Mebyon Kernow has published a consultation document on establishing a
National Assembly of Cornwall. (Labour continues
to brief against the idea.) In
Northumbria, a plethora of groups is staking a variety of territorial claims,
with the regional political party model increasingly pulling ahead of the old
mantra of ‘working within the Labour Party’, the ‘big red thumb’ under which so
many live, that has so clearly failed to deliver. The Wessex Regionalists, encouraged by the official
flying of Wessex
flags on St Ealdhelm’s Day, are beginning to draft proposals to put to the
electorate in 2015. Even the BBC is
clumsily beginning to explore the deeper England of the future.
In many ways, across many countries, this is looking to be the
hour. And in France,
the stakes could not be higher, with a new regional map about to be imposed,
one a lot worse in many areas than the current one and consequently already
leading to vigorous action against the Paris
regime. The best that can be said about
it is that it could actually have been worse still. Relief?
Well, no – revolutions often kick off when expectations that events are finally
moving in the right direction are cruelly dashed, revealing how real reform has
never even been on the agenda. The one
thing leading Parisian politicians all seem to agree upon is that there must
not be a region that covers Brittany, the
whole of Brittany and nothing but Brittany, whatever the
Bretons think.
Brittany is a kind of Scotland. Each has a Treaty of Union with its larger
neighbour, the one in 1532, the other in 1707.

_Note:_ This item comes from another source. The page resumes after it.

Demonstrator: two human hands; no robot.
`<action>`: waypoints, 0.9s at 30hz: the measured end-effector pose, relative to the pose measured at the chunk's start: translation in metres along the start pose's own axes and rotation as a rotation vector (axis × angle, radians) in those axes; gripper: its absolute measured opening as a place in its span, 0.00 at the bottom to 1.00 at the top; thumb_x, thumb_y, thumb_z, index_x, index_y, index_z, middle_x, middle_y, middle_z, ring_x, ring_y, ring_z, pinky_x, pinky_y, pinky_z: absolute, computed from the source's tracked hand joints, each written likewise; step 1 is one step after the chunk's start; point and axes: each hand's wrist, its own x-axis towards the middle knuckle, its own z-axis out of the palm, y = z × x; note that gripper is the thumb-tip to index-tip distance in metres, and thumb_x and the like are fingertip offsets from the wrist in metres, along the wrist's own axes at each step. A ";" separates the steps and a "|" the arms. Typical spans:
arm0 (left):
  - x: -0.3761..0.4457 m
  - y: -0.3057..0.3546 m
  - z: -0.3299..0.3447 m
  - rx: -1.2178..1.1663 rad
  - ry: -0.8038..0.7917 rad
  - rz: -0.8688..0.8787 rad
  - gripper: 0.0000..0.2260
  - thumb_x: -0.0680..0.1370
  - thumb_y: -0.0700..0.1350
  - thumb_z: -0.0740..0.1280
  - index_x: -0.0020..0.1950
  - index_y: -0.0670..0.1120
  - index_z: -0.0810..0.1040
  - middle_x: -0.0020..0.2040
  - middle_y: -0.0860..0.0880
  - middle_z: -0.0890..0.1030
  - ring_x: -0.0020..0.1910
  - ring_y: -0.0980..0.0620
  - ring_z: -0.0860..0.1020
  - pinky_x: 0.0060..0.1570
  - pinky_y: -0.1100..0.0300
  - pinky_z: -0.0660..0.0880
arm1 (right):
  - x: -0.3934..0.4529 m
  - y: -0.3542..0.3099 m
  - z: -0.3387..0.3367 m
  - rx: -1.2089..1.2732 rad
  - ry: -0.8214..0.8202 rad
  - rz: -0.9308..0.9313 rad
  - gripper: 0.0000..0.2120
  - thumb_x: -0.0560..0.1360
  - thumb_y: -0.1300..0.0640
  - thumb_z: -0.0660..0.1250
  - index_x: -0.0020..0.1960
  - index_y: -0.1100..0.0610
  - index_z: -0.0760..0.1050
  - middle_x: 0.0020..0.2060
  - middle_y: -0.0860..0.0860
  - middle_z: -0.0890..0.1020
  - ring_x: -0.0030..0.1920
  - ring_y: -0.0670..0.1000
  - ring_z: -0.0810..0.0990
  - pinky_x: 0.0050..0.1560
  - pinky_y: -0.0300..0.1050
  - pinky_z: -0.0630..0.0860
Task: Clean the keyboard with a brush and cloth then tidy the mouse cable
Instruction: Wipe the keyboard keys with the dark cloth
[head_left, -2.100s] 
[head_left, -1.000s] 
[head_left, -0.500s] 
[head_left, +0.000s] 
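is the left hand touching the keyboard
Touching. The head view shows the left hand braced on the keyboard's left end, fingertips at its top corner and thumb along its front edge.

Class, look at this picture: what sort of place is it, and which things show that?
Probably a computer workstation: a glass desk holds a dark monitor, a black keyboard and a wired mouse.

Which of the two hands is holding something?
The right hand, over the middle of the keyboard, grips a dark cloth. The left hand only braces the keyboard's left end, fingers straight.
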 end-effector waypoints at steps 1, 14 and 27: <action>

Although both were the result of bribes and duress, these treaties
guaranteed the continued existence of certain historic national institutions
and the freedom of local folk to make at least some of their own
decisions. The concessions won by Scotland have grown to the point where it may
even put the Union behind it.
Brittany has fared much,
much worse. French revolutionaries
ignored the treaty and, abolishing the Breton institutions, launched two
centuries of systematic persecution that has never fully abated. In 1941, the collaborationist Vichy regime redrew the regional map of France. Brittany,
traditionally five départements, was reduced to four, with the ancient ducal
capital of Nantes
attached to an artificial ‘Loire Country’ region, where it remains to this
day. The Paris
technocracy won’t be budged from the view that a single region with two large cities –
Nantes and Rennes
– just won’t work. Try it and see then. You know, like Edinburgh
and Glasgow, Cardiff
and Swansea, Bristol
and Southampton. No.
That’s too empirical by far.
François Mitterrand of the Parti Socialiste came to power in 1981
pledged to decentralise power. There
were bold changes. Elected regional
councils, and the abolition of tutelage, the system whereby local decisions
could be blocked or reversed by the departmental Prefect acting as guardian of
the centralist interest. But the
boundaries of the regions remained unchanged.
Now another ‘socialist’ President, François Hollande, has grasped the
nettle. France’s 22 regions are to be
reduced to 14. ‘Socialism’, one would
think, is about society. And society is
made up of communities, intermediate powers between the centre and the
individual that need to be cherished. Not
so for Hollande, ever true to the Jacobin ideal that the job of the State is to
nip community in the bud, in the name of the one true community – itself. So the claims of Basques, Catalans and
Savoyards to separate regional status continue to be ignored. Those of Alsatians, long recognised, are to
be overturned. Small but distinctive
regions like Auvergne, Limousin
and Picardy are likewise to be abolished. In the one piece of good news, if the reforms do happen, the two
half-Normandies are (as we predicted) to be re-united at last. The result will be a single region
with two large cities, Caen and Rouen. Yet by a stroke of the same pen, Brittany
is to remain partitioned.
Does it make any sense, other than in the terms of continuing Parisian
supremacy? Of course not. But any questioning of the new arrangements
is to be suppressed. The new law will
make it impossible for a département to choose to change the region in which it
is placed. You will have the identity
that Paris
decides that you will have. Having your
own, real identity is a threat to the unity of France and that would never do. Why is that, when a France divided,
along traditional lines, would be so much more pleasant and interesting than the
dull conformity of a united one? It’s a
French thing, the wholly irrational foundation of the supposedly rational
Republic, as indivisible as the Holy Trinity.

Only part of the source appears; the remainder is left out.